**Exercise goal**
Would you output the listing exactly, with every image omitted?

**Exercise data**
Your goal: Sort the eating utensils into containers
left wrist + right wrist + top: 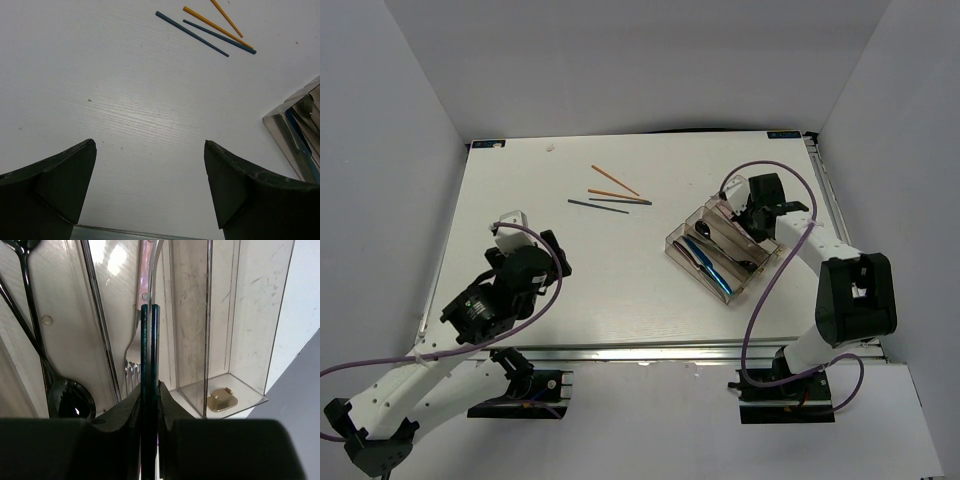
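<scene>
Your right gripper [150, 390] is pinched tight on a pair of dark teal sticks [150, 340], right over the clear tray [250, 315], where a pink-handled fork [137, 335] and black spoon [67, 400] lie. Your left gripper [150, 190] hangs wide open over the table [125, 100], holding nothing. Orange chopsticks [215, 26] and blue chopsticks [192, 33] lie loose ahead of it.

Two dark teal chopsticks [144, 350] between closed jaws, over pink-handled fork [132, 360] in clear tray [250, 315].
</scene>
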You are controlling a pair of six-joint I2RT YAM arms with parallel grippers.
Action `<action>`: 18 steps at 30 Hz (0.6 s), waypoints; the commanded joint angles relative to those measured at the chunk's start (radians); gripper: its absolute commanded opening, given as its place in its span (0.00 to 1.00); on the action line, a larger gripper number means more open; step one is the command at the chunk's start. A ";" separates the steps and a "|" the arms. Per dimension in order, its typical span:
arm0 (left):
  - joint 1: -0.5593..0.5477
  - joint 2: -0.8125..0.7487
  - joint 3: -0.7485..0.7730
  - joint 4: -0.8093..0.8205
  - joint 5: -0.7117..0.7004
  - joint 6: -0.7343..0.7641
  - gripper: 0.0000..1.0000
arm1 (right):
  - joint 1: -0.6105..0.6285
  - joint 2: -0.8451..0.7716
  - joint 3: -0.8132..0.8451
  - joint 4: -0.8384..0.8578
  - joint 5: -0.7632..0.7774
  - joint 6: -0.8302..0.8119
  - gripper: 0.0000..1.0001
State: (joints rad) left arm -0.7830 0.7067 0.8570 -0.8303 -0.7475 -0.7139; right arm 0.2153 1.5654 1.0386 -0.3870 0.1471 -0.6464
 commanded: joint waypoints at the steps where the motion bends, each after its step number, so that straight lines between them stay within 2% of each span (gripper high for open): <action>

**Task output**
Your goal: Sort the eating utensils into containers
left wrist + right wrist + top: 
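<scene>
Your right gripper [150, 390] is pinched tight on a pair of dark teal sticks [150, 340], right over the clear tray [250, 315], where a pink-handled fork [137, 335] and black spoon [67, 400] lie. Your left gripper [150, 190] hangs wide open over the table [125, 100], holding nothing. Orange chopsticks [215, 26] and blue chopsticks [192, 33] lie loose ahead of it.

Two dark teal chopsticks [144, 350] between closed jaws, over pink-handled fork [132, 360] in clear tray [250, 315].
</scene>
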You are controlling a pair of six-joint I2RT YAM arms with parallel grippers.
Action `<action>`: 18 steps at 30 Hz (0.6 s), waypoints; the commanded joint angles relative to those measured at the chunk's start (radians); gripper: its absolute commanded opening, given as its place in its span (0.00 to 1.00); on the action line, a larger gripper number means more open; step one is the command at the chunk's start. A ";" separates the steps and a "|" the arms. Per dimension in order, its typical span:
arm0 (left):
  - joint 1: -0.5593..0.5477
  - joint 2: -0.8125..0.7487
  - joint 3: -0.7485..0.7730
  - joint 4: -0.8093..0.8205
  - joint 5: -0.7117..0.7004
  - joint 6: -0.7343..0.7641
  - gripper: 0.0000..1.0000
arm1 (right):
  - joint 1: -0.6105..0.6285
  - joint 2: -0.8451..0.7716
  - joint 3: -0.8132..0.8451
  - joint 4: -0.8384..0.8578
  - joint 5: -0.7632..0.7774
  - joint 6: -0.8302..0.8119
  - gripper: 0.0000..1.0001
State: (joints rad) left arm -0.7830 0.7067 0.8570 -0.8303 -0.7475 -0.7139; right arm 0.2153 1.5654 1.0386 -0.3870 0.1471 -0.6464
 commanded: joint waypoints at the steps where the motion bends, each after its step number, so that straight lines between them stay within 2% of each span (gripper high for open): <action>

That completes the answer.